(Data below)
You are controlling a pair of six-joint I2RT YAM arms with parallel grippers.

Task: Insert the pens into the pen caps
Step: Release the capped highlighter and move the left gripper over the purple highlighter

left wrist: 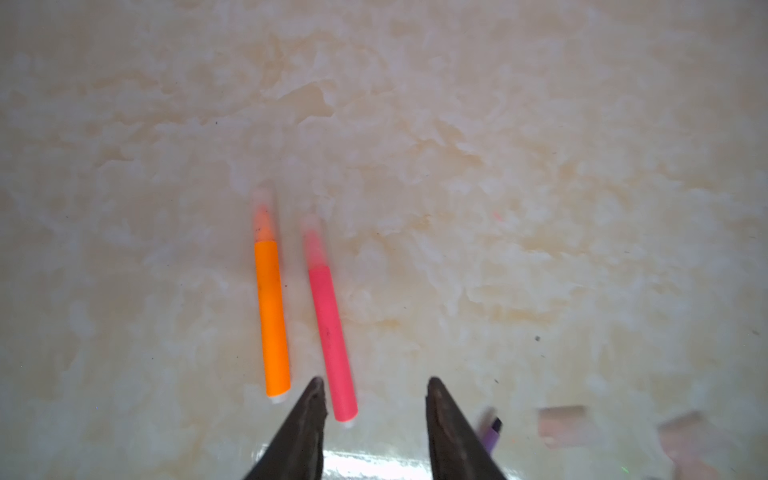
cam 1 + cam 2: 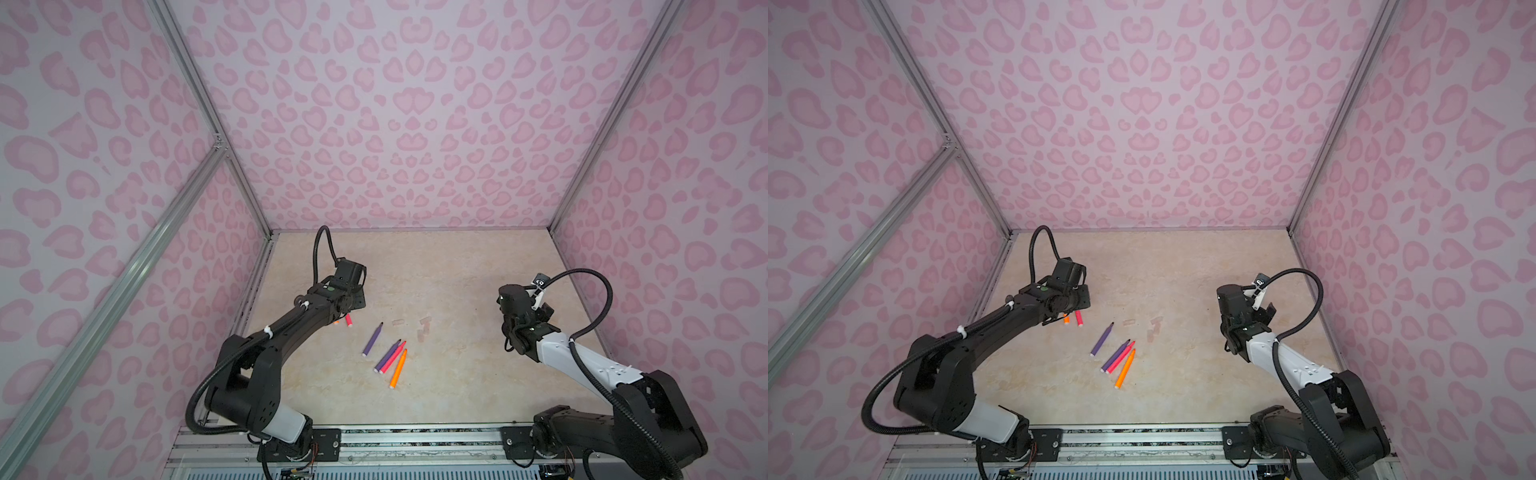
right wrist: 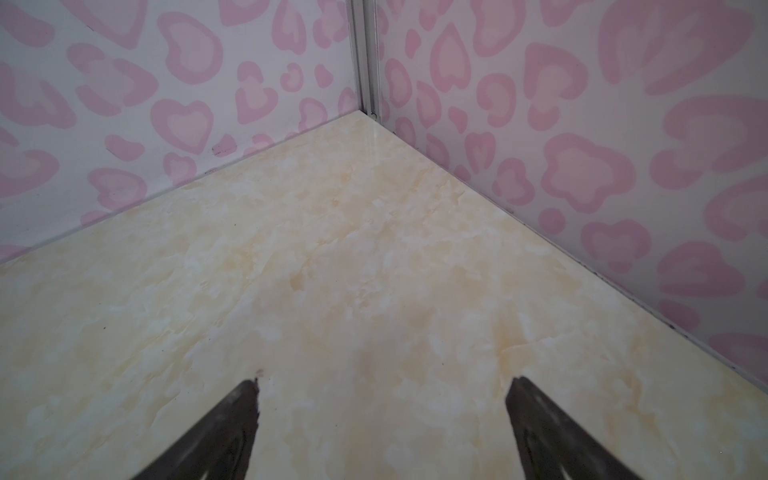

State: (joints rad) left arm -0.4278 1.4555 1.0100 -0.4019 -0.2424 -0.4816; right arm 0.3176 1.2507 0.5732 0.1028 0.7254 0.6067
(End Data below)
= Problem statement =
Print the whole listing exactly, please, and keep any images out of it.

= Task solution =
You are controlling a pair of six-joint I2RT YAM arms with parallel grippers.

Task: Insert the pens into the pen caps
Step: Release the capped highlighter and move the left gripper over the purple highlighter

left wrist: 
cam 1 + cam 2: 
right wrist: 

State: (joints rad) left arm -0.4278 1.4555 1.0100 -0.4019 -0.2424 -0.4816; right arm 0.3176 1.2507 0.5732 0.1028 0.7254 0.6067

What this exercise required is now done.